_Assignment_
Print the listing once more, exactly as written.

━━━

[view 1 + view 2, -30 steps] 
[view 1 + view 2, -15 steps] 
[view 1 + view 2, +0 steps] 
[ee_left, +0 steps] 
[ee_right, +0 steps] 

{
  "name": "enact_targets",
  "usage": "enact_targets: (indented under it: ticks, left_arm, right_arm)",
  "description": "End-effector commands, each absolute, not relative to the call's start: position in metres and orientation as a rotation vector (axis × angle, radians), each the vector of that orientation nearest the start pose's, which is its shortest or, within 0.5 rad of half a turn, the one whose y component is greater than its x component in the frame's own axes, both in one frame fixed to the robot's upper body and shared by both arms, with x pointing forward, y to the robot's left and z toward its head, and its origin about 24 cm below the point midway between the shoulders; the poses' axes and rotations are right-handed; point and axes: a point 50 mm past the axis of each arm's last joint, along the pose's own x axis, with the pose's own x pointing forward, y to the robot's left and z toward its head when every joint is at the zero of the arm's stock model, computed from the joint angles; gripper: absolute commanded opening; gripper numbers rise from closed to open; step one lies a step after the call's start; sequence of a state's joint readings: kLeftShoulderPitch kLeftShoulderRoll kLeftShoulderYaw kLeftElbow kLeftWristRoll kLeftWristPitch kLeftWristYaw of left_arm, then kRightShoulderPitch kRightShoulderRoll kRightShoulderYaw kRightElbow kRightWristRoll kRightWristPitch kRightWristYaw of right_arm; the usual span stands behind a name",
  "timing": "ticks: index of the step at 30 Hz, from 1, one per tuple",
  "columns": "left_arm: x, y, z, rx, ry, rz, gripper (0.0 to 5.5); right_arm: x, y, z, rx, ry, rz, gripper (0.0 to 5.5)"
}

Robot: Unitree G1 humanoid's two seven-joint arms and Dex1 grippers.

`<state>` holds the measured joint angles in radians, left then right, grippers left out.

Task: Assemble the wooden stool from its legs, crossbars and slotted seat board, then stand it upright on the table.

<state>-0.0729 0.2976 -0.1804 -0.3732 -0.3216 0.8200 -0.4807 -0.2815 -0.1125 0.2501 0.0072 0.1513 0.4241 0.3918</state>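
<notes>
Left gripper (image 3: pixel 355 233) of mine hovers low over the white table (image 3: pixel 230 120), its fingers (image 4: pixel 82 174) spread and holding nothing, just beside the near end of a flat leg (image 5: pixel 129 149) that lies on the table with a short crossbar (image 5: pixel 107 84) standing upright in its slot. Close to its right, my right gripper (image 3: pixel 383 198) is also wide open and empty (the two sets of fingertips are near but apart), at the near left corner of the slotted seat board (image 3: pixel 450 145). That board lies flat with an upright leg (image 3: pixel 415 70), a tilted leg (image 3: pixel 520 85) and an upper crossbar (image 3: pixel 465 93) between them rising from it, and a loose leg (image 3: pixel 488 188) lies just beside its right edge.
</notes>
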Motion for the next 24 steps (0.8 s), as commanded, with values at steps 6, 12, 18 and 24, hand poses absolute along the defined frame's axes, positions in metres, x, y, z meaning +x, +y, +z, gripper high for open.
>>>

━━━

_Exercise solution_
[view 1 + view 2, -30 steps] 
[view 1 + view 2, -15 steps] 
[view 1 + view 2, +0 steps] 
[ee_left, +0 steps] 
[ee_right, +0 steps] 

{
  "name": "enact_targets",
  "usage": "enact_targets: (indented under it: ticks, left_arm, right_arm)",
  "description": "End-effector commands, each absolute, not relative to the call's start: position in metres and orientation as a rotation vector (axis × angle, radians), each the vector of that orientation nearest the start pose's, which is its shortest or, within 0.5 rad of half a turn, the one whose y component is greater than its x component in the frame's own axes, both in one frame fixed to the robot's upper body and shared by both arms, with x pointing forward, y to the robot's left and z toward its head, and its origin about 24 cm below the point midway between the shoulders; the poses' axes and rotations are right-handed; point and axes: a point 50 mm past the axis of each arm's last joint, along the pose's own x axis, with the pose's own x pointing forward, y to the robot's left and z toward its head when every joint is at the zero of the arm's stock model, computed from the joint angles; gripper: absolute commanded opening; gripper numbers rise from closed to open; step one lies a step after the call's start; sequence of a state's joint readings: kLeftShoulderPitch kLeftShoulderRoll kLeftShoulderYaw kLeftElbow kLeftWristRoll kLeftWristPitch kLeftWristYaw of left_arm, then kRightShoulderPitch kRightShoulderRoll kRightShoulderYaw kRightElbow kRightWristRoll kRightWristPitch kRightWristYaw of right_arm; the usual span stands behind a name",
  "timing": "ticks: index of the step at 30 Hz, from 1, one per tuple",
  "columns": "left_arm: x, y, z, rx, ry, rz, gripper (0.0 to 5.5); right_arm: x, y, z, rx, ry, rz, gripper (0.0 to 5.5)"
}

Robot: Unitree G1 humanoid's two seven-joint arms and Dex1 grippers.

`<state>` holds the measured joint angles in radians, left then right, grippers left out.

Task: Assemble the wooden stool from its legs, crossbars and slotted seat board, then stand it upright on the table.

<state>-0.0729 0.2976 -0.1804 -0.3732 -0.3216 0.8200 -0.4807 -0.2815 -0.1125 0.2501 0.0072 0.1513 0.4241 0.3918</state>
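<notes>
Left gripper (image 3: pixel 355 233) of mine hovers low over the white table (image 3: pixel 230 120), its fingers (image 4: pixel 82 174) spread and holding nothing, just beside the near end of a flat leg (image 5: pixel 129 149) that lies on the table with a short crossbar (image 5: pixel 107 84) standing upright in its slot. Close to its right, my right gripper (image 3: pixel 383 198) is also wide open and empty (the two sets of fingertips are near but apart), at the near left corner of the slotted seat board (image 3: pixel 450 145). That board lies flat with an upright leg (image 3: pixel 415 70), a tilted leg (image 3: pixel 520 85) and an upper crossbar (image 3: pixel 465 93) between them rising from it, and a loose leg (image 3: pixel 488 188) lies just beside its right edge.
</notes>
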Motion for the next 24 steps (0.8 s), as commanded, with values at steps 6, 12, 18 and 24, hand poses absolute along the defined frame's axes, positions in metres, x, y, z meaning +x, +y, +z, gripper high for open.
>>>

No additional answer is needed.